Sebenarnya sebesar apa sih kekuatan mereka? Sampai-sampai tiga remaja 16 tahun dapat menandingi kekuatan penguasa paling ditakuti di dunia paralel ini? Jawabannya bukanlah seorang Raib yang mewariskan genetik putri Bulan, seorang Seli keturunan matahari, dan si genius Ali.
Tetapi, kekuatan terbesar mereka berasal dari ketulusan hati. Ketulusan hati mereka dalam menjalani persahabatan, saling memikul di saat yang satu terjatuh. Saling mensuport di saat yang lain sedang butuh dukungan.
Memang diakui, persahabatan Raib, Ali dan Seli berhasil mengundang jiwa iri para pembaca. Sampai detik ini, sangat susah menemukan sahabat sejati sejatuh sebangun. Kekompakan dan kesetiakawanan mereka rasa ingin dimiliki para pembaca.

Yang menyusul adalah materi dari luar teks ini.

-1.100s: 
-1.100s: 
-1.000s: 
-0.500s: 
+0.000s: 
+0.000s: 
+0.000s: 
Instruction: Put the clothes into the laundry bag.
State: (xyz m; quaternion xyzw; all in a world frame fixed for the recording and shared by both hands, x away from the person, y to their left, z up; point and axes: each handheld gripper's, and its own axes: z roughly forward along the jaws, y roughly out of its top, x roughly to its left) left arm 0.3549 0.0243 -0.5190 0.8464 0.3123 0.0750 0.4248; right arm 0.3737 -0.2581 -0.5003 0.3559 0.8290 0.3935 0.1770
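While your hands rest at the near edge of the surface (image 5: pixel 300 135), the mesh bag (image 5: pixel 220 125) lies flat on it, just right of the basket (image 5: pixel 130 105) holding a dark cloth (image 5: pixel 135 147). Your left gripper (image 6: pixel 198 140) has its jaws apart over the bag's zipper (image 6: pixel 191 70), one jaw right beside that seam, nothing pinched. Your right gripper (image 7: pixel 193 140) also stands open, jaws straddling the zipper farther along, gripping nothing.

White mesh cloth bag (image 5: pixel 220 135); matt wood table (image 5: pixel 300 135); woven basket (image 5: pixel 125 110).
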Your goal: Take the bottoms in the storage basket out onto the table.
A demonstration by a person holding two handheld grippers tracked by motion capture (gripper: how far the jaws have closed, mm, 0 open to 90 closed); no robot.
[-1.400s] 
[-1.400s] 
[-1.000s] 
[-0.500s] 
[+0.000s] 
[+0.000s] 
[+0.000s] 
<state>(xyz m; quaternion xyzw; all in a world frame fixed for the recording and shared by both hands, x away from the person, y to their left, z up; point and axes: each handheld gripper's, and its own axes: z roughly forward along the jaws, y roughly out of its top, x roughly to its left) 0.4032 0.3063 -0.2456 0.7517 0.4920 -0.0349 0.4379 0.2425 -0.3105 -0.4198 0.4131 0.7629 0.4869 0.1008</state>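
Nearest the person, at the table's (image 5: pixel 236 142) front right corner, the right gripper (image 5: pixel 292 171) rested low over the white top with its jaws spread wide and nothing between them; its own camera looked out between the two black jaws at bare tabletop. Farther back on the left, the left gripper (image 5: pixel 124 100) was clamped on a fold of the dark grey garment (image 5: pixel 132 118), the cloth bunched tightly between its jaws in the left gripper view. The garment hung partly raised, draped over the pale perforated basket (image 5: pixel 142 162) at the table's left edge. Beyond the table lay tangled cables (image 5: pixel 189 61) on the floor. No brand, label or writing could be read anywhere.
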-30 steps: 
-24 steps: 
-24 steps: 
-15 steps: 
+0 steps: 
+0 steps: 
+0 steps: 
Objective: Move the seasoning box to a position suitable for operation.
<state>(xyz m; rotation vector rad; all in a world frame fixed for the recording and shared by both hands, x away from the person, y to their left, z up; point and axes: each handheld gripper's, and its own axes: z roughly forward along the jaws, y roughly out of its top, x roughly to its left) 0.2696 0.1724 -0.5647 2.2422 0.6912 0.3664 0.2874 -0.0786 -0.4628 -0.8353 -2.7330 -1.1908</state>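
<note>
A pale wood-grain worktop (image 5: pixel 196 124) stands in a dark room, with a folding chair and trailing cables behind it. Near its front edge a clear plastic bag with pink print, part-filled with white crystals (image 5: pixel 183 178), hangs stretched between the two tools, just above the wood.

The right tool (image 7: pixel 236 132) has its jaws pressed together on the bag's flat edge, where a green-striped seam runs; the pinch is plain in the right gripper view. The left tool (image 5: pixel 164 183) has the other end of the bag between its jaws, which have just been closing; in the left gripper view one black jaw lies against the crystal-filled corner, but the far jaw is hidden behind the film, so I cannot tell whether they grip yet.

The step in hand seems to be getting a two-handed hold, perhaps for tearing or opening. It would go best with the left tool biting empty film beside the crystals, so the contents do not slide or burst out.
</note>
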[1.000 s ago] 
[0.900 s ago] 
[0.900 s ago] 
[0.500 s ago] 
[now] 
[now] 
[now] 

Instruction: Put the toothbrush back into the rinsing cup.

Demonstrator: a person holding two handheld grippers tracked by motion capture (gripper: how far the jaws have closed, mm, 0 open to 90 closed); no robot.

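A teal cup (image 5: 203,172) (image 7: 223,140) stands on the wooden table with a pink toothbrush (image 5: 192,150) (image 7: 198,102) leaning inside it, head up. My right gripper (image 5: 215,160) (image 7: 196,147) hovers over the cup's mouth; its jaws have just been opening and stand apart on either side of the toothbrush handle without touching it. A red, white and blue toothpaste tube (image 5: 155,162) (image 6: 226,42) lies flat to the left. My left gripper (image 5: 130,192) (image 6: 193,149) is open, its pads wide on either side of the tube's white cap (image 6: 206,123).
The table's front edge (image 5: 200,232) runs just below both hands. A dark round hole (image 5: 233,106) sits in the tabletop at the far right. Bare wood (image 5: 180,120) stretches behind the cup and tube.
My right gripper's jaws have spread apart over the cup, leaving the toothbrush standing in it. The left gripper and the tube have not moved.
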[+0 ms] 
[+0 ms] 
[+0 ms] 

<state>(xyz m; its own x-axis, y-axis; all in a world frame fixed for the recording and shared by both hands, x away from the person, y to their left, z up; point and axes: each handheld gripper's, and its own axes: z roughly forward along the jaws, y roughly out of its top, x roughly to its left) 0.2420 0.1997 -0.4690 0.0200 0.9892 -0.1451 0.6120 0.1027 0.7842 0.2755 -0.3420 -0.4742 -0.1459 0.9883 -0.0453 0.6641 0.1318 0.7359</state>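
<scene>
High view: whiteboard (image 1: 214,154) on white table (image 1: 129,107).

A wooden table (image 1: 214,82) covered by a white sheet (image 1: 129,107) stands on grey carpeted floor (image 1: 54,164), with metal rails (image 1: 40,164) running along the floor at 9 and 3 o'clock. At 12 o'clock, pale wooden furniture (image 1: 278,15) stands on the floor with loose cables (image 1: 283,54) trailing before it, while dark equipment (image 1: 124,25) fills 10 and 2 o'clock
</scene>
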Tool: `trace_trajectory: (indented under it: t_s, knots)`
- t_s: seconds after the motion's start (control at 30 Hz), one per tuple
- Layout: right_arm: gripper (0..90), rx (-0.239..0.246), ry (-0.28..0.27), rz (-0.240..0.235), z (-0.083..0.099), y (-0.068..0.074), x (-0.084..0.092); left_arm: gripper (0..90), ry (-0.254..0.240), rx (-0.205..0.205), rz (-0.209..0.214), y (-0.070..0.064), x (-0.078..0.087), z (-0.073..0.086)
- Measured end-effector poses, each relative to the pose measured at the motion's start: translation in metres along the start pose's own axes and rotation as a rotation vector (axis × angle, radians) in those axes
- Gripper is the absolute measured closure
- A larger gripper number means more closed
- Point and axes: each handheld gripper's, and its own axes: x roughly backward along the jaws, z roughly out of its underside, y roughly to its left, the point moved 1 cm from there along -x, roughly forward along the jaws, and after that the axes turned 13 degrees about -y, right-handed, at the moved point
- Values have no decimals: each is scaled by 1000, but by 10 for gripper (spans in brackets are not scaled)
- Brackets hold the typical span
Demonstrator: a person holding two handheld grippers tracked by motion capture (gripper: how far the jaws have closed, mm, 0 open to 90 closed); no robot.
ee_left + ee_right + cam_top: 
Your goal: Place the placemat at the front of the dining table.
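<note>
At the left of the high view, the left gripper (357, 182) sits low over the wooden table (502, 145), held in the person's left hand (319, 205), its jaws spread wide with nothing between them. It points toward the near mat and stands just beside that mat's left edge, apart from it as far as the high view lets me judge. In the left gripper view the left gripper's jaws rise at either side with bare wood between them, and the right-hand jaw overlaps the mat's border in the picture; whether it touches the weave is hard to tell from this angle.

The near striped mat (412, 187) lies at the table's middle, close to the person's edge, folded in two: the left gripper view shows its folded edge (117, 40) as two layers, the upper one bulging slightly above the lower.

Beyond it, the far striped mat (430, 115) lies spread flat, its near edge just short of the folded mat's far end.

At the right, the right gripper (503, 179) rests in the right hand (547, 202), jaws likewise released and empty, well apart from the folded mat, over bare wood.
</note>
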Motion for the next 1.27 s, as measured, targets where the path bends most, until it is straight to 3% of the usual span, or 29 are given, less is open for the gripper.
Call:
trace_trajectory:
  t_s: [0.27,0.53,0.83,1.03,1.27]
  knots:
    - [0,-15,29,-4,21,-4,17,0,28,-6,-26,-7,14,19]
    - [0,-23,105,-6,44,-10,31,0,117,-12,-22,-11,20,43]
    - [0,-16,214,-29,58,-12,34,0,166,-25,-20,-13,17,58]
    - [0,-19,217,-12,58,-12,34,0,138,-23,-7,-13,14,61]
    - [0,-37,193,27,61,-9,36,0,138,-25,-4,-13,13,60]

Kekompakan persahabatan mereka tentu tidak selalu berada di atas kesenangan. Pasti ada masanya keegoisan dikedepankan yang mengundang kerenggangan. Namun hal itu tak menjadi alasan terpecahnya persahabatan mereka.
Keegoisan yang berhasil dikesampingkan, solusi utamanya. Di antara Raib, Ali dan Seli selalu ada yang menjadi pencair suasana di saat mereka sedang berselisih paham.
Hendaknya kita dapat meniru kearifan sikap mereka. Memang di dalam hubungan pertemanan mesti ada kalanya kita tak seide sejalan. Namun kedewasaan kita dituntut dalam menghadapinya.
Jika semuanya mengotot dengan pembenarannya, bukan masalah yang akan selesai, tetapi hubunganlah yang akan berakhir. Jadi marilah, pandai-pandai dalam berteman dan jadilah seseorang yang mampu mengedepankan kesenangan bersama.